After many years of efforts developed by the scientific community, including academic institutions and private companies, several gene therapy products have obtained marketing authorization in Europe. Furthermore, a large number of gene therapy trials are currently in advanced development stages. All this strongly suggests that in the coming years many gene therapy products will be available in different countries, including Spain.
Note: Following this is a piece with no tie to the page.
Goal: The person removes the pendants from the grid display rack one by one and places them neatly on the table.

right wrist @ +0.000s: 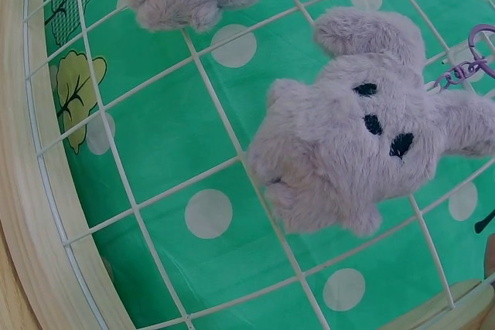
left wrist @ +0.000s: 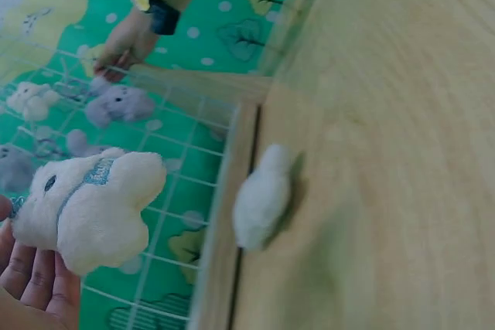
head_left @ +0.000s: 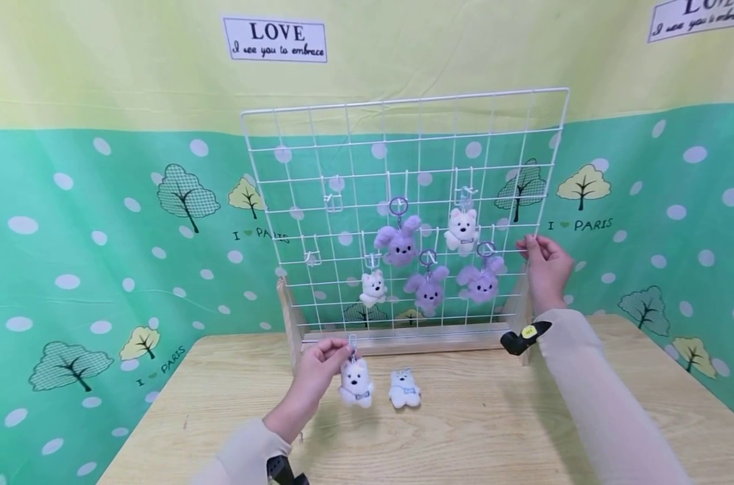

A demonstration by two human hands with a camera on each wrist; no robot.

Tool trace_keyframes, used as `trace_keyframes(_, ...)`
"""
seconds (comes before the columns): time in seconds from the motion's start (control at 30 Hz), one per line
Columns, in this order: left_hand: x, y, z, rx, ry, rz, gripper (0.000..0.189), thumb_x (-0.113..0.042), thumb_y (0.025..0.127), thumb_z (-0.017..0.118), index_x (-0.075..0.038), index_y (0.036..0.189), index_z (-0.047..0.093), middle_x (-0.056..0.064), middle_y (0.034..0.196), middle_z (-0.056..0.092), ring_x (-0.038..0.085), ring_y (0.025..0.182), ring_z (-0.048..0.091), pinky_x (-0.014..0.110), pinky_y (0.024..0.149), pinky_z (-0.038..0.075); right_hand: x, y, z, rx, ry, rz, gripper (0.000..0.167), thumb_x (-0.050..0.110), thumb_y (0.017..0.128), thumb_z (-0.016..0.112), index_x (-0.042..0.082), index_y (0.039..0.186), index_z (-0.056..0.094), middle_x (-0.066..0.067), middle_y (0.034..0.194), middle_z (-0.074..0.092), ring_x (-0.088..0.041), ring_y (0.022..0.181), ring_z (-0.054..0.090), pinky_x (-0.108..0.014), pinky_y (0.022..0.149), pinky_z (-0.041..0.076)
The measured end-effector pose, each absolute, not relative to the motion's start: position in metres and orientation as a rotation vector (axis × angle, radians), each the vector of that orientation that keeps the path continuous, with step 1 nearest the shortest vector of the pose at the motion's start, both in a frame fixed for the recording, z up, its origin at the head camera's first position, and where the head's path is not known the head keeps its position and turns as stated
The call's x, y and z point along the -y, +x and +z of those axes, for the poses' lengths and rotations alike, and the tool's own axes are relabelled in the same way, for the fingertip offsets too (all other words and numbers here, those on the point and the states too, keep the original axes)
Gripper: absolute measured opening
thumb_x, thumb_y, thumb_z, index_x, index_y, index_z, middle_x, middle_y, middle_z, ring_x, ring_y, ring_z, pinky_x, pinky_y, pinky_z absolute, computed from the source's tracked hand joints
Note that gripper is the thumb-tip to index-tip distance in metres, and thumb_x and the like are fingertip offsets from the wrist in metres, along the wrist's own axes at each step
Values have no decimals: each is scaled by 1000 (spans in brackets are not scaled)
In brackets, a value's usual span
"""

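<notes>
My left hand (head_left: pixel 317 372) pinches the clasp of a white dog plush keychain (head_left: pixel 357 382), which hangs upright above the table in front of the rack. In the left wrist view the plush (left wrist: pixel 93 206) shows its blue scarf beside my fingers. A second white dog plush keychain (head_left: pixel 405 389) lies on the tabletop just to the right. My right hand (head_left: pixel 548 266) holds the right edge of a white wire grid rack (head_left: pixel 406 102) between thumb and fingers. Near that hand hangs a purple bunny plush keychain (head_left: pixel 480 283), seen close in the right wrist view.
Two more purple bunnies (head_left: pixel 398 246) and two white dogs (head_left: pixel 462 230) hang on hooks. Bare hooks (head_left: pixel 332 202) stick out at the grid's left. A wooden base (head_left: pixel 403 344) carries the grid on the wooden table (head_left: pixel 464 438). A green patterned cloth (head_left: pixel 100 269) hangs behind.
</notes>
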State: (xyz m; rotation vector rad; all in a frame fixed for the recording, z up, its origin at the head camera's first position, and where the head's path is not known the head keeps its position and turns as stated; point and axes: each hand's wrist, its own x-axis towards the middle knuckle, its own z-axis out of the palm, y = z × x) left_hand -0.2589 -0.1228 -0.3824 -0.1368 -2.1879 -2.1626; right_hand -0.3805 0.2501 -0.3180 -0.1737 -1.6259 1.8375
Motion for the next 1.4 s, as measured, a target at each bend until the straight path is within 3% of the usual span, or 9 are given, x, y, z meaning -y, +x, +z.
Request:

Consequently, in addition to the need to progress in developing more efficient therapies for debilitating diseases, further aspects will have to be considered to facilitate access of patients to these novel therapies. Indeed, the efficient implementation of gene therapy in Europe will rely on regulatory agencies and national health systems, but it will also depend on other factors, like strategic considerations from companies, hospitals, clinicians, scientists, and patient associations. To address challenges derived from the imminent approval of many gene therapy products, and to facilitate the access of patients to these therapies under conditions of quality, equity and with an optimal cost-effectiveness ratios, a multidisciplinary panel of experts from different areas, including gene therapy scientists, healthcare providers involved in rare diseases, healthcare managers, lawyers, economists, and patients, among others, have met to discuss these questions. Based on their deliberations, a document gathering multidisciplinary and comprehensive suggestions was elaborated. In addition to the Program of Advanced Therapies developed by the Spanish National Health System, this document aims to facilitate a sustainable application of gene therapy in Spain. A summary of the main conclusions raised in this document will be presented.